[
https://issues.apache.org/jira/browse/HDDS-10614?page=com.atlassian.jira.plugin.system.issuetabpanels:comment-tabpanel&focusedCommentId=17835619#comment-17835619
]
Mohammad Arafat Khan commented on HDDS-10614:
---------------------------------------------
The issue you are encountering is related to the *CachingSpaceUsageSource* and
its interaction with the underlying {*}SpaceUsageSource{*}. The exception
{*}java.lang.IllegalArgumentException{*}: _used space cannot be negative_
indicates that somewhere in the process, the calculation of used space has
resulted in a negative number, which is not a valid state.

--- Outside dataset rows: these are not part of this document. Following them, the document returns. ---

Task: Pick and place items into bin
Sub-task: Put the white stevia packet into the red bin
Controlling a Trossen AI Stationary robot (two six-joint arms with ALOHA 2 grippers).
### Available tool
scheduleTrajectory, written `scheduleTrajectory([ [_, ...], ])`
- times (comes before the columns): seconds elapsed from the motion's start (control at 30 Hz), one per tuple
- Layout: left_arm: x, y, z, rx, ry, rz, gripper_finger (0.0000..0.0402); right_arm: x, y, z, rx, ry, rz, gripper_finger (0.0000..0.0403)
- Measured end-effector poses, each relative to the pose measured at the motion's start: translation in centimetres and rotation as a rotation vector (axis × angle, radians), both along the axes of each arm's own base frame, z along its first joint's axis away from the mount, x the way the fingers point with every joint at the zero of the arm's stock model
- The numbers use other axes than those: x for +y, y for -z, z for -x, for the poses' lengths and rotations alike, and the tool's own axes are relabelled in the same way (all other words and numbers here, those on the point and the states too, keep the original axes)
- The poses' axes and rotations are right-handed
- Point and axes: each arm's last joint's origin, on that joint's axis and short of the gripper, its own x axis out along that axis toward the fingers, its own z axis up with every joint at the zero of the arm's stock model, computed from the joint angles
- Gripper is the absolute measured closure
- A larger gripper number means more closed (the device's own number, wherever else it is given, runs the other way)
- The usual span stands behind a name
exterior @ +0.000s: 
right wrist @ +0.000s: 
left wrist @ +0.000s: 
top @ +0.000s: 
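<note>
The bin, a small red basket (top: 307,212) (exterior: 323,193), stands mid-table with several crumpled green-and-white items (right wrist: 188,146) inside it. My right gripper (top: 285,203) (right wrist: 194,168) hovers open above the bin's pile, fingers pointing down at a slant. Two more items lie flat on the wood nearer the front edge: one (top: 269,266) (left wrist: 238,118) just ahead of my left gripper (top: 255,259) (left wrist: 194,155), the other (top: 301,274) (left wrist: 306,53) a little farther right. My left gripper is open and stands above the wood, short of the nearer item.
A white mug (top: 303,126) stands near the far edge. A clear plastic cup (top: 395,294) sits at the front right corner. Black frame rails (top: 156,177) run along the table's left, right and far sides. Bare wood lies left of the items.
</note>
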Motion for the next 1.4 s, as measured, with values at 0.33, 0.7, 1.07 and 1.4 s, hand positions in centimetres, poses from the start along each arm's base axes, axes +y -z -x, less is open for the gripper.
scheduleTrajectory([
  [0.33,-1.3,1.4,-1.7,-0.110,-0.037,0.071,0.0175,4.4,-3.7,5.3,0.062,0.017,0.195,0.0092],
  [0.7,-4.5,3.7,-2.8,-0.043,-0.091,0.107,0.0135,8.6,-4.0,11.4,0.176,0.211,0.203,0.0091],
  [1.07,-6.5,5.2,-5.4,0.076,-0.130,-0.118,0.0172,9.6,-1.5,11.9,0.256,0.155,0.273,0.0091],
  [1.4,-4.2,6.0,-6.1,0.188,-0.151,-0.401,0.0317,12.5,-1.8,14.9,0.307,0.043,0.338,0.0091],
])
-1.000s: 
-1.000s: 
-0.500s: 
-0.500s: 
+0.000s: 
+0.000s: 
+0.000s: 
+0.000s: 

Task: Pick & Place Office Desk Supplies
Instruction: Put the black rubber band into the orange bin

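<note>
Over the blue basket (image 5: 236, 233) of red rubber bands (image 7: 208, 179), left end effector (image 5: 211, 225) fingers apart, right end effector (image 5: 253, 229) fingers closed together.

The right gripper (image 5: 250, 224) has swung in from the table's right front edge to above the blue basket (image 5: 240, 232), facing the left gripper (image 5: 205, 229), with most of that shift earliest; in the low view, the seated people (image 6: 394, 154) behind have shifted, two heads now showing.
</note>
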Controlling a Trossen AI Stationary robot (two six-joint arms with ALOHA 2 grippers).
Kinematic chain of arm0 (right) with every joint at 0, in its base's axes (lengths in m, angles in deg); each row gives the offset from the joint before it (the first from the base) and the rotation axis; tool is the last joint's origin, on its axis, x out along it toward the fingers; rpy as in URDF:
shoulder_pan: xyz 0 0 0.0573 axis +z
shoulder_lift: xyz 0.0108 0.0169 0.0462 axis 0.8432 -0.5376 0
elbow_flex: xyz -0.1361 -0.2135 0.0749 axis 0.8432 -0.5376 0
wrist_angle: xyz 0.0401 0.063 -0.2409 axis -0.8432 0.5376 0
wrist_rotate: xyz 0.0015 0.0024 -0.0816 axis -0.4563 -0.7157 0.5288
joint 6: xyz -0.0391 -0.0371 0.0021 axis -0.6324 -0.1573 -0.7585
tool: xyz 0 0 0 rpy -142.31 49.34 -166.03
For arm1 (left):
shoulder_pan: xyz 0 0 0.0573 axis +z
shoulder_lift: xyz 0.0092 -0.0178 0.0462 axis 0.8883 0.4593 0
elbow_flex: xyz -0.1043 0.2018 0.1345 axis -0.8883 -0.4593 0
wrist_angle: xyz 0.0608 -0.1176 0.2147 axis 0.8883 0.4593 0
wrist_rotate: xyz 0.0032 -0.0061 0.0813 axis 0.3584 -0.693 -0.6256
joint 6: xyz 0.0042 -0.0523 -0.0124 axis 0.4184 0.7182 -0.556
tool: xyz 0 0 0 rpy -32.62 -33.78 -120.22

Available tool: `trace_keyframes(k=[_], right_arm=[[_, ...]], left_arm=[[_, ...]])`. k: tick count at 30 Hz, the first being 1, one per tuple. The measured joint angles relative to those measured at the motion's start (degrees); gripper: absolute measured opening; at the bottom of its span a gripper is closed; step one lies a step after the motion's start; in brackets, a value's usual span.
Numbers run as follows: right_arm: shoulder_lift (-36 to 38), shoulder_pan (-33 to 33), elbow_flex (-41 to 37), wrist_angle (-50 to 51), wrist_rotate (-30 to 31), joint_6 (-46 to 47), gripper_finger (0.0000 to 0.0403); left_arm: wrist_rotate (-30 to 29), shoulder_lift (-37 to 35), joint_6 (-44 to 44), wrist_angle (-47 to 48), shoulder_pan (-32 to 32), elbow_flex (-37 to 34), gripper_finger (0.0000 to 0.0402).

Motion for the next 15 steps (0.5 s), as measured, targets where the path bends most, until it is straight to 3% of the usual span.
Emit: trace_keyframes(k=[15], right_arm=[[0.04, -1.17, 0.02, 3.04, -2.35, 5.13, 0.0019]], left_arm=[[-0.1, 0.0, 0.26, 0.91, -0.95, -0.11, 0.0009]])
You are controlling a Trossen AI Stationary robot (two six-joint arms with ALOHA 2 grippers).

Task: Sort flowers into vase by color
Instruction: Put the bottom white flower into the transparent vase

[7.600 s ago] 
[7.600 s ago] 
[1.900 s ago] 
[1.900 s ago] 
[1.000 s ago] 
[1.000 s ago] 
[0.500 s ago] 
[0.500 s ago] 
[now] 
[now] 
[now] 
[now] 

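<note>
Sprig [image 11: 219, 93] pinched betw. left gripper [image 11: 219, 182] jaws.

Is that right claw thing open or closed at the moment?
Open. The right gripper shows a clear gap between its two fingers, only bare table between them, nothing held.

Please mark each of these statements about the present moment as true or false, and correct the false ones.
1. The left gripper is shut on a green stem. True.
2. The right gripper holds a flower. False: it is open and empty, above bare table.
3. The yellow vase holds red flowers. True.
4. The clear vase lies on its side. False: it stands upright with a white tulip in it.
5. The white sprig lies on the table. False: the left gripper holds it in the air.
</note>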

The root cause seems to be an error during the refresh operation of the
{*}CachingSpaceUsageSource{*}. Specifically, the underlying *SpaceUsageSource*
({_}likely an instance of DU, which uses the Unix du command to calculate disk
usage{_}) is failing due to a permission issue when trying to read the
*/data3/lost+found* directory. This failure might cause the getUsedSpace method
to return an incorrect value ({*}possibly zero{*}), which, when decremented,
results in a negative value. Here are the steps that are likely leading to the
issue:
# The CachingSpaceUsageSource attempts to refresh the used space metric by
calling the refresh method.
# The DU class, which is the actual SpaceUsageSource, tries to execute the du
command to calculate the used space.
# The du command fails with a permission error when trying to access the
/data3/lost+found directory, which is a system directory typically accessible
only by the root user.
# Due to the error, the DU class might return an incorrect value (such as
zero) for the used space.
# The CachingSpaceUsageSource receives this incorrect value and updates its
cached value accordingly. Subsequent calls to decrementUsedSpace then cause the
cached value to go negative, which is not allowed and results in the
{*}IllegalArgumentException{*}.
Fix for this from the recon side should be straightforward, we can Improve
error handling in the CachingSpaceUsageSource to ensure that a failure in the
DU class does not lead to an invalid state and if it does than we have a
fallback value for it.
cc: [~deveshsingh] [~zitadombi]
> Recon fails to start with "used space cannot be negative"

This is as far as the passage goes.